## What the exercise asks
Of the entries below, restate word for word only the section that runs from the line with "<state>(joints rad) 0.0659" to the line with "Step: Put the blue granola", counting both ends.
*** Data extracts Section Begins ***
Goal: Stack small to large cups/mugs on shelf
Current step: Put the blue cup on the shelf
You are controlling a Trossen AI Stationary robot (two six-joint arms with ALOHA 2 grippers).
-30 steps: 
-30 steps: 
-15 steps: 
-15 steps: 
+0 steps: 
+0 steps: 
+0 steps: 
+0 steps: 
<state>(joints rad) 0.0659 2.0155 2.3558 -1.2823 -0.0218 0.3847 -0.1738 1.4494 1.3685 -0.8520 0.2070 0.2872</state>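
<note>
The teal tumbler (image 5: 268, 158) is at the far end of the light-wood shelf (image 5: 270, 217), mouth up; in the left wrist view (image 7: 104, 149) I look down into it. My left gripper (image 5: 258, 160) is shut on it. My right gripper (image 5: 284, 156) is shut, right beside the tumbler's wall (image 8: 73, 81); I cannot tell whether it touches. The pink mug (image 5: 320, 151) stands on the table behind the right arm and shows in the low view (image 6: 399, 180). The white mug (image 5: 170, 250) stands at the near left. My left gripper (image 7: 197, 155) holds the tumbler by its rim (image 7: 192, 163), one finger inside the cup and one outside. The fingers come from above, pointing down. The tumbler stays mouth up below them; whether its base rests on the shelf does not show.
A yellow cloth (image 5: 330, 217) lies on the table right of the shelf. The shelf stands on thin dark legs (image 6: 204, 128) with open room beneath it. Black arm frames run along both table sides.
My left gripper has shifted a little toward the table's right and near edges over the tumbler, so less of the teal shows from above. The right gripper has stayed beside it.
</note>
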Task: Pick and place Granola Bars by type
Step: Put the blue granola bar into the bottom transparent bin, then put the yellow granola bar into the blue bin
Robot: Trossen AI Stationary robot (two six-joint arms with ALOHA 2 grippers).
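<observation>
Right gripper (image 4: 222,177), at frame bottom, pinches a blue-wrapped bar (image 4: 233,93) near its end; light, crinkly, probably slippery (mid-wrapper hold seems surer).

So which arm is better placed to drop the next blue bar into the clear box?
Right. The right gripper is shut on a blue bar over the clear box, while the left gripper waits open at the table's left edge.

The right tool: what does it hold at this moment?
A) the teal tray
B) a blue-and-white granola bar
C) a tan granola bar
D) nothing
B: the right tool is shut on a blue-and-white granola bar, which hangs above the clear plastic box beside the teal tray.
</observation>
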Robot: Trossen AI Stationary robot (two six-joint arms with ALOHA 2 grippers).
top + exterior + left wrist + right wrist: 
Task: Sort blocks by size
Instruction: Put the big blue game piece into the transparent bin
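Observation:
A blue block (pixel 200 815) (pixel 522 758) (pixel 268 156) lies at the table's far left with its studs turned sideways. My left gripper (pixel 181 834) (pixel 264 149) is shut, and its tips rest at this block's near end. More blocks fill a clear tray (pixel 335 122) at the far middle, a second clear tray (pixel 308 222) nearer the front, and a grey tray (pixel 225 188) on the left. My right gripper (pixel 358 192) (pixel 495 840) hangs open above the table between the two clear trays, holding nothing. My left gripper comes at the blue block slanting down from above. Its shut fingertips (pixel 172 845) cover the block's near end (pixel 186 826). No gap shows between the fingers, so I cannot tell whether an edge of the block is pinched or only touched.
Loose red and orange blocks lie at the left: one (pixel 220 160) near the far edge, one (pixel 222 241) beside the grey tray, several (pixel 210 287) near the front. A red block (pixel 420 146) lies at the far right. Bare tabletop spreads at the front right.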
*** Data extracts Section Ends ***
## Your response
<state>(joints rad) 0.0659 2.0155 2.3558 -1.2823 -0.0218 0.3847 -0.1738 1.4494 1.3685 -0.8520 0.2070 0.2872</state>
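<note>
The teal tumbler (image 5: 268, 158) is at the far end of the light-wood shelf (image 5: 270, 217), mouth up; in the left wrist view (image 7: 104, 149) I look down into it. My left gripper (image 5: 258, 160) is shut on it. My right gripper (image 5: 284, 156) is shut, right beside the tumbler's wall (image 8: 73, 81); I cannot tell whether it touches. The pink mug (image 5: 320, 151) stands on the table behind the right arm and shows in the low view (image 6: 399, 180). The white mug (image 5: 170, 250) stands at the near left. My left gripper (image 7: 197, 155) holds the tumbler by its rim (image 7: 192, 163), one finger inside the cup and one outside. The fingers come from above, pointing down. The tumbler stays mouth up below them; whether its base rests on the shelf does not show.
A yellow cloth (image 5: 330, 217) lies on the table right of the shelf. The shelf stands on thin dark legs (image 6: 204, 128) with open room beneath it. Black arm frames run along both table sides.
My left gripper has shifted a little toward the table's right and near edges over the tumbler, so less of the teal shows from above. The right gripper has stayed beside it.
</note>
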Task: Pick and place Granola Bars by type
Step: Put the blue granola bar into the bottom transparent bin, then put the yellow granola bar into the blue bin

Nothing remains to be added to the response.